◆ **Your assignment**
The expected output is exactly the lines below, starting at the line with "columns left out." and ending at the line with "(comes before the", both included; no other line belongs in it.

======

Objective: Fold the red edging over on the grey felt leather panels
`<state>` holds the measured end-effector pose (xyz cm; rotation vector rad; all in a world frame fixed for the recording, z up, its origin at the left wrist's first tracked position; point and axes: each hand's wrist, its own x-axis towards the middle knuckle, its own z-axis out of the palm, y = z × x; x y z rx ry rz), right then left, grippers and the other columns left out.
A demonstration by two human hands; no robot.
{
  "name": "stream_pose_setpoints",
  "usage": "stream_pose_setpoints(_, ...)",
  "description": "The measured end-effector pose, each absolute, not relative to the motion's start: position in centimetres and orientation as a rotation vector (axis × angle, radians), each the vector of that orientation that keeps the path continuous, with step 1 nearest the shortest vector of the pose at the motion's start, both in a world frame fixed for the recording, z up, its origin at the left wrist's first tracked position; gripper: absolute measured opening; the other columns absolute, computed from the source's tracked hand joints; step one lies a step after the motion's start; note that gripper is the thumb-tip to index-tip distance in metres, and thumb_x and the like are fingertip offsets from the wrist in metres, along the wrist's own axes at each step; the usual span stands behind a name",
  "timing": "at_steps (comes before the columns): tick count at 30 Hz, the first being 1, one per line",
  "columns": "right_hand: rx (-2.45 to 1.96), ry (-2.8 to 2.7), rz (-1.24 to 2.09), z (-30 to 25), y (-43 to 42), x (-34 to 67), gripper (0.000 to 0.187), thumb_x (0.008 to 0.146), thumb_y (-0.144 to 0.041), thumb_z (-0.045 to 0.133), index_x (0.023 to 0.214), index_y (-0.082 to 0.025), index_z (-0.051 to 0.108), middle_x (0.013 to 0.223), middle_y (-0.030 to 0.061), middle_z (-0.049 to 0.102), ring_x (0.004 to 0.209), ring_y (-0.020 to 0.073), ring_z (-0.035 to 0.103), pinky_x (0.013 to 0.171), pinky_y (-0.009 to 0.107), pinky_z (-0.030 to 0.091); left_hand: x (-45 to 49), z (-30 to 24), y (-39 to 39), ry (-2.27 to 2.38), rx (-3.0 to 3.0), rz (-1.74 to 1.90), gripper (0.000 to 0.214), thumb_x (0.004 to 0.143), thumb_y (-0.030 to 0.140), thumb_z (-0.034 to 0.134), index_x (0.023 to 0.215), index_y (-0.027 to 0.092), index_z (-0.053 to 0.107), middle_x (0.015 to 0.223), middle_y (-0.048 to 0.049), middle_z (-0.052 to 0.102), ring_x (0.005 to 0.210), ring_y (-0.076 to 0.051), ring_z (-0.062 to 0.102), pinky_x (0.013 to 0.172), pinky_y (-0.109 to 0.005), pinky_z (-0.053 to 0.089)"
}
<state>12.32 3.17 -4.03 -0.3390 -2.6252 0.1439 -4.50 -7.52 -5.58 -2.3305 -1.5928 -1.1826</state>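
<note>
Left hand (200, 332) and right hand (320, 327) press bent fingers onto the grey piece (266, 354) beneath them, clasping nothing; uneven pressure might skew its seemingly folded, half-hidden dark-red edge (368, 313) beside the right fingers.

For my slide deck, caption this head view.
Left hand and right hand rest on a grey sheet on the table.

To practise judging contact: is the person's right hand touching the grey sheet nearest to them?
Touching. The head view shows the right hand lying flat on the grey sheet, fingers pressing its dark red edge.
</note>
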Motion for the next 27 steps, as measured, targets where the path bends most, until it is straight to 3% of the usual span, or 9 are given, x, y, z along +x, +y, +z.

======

◆ **Task response**
`<state>` holds the measured end-effector pose (xyz cm; rotation vector rad; all in a world frame fixed for the recording, z up, its origin at the left wrist's first tracked position; point and axes: each hand's wrist, its own x-axis towards the middle knuckle, its own z-axis out of the palm, y = z × x; x y z rx ry rz), right then left, grippers and the other columns left out.
A demonstration by two human hands; no robot.
{
  "name": "stream_pose_setpoints",
  "usage": "stream_pose_setpoints(_, ...)",
  "description": "The measured end-effector pose, each absolute, not relative to the motion's start: position in centimetres and orientation as a rotation vector (axis × angle, radians), each the vector of that orientation that keeps the path continuous, with step 1 nearest the shortest vector of the pose at the motion's start, both in a world frame fixed for the recording, z up, its origin at the left wrist's first tracked position; gripper: absolute measured opening; the other columns absolute, computed from the source's tracked hand joints; step one lies a step after the motion's start; note that gripper is the thumb-tip to index-tip distance in metres, and thumb_x and the like are fingertip offsets from the wrist in metres, along the wrist's own axes at each step; the usual span stands behind a name",
  "timing": "at_steps (comes before the columns): tick count at 30 Hz, the first being 1, one per line",

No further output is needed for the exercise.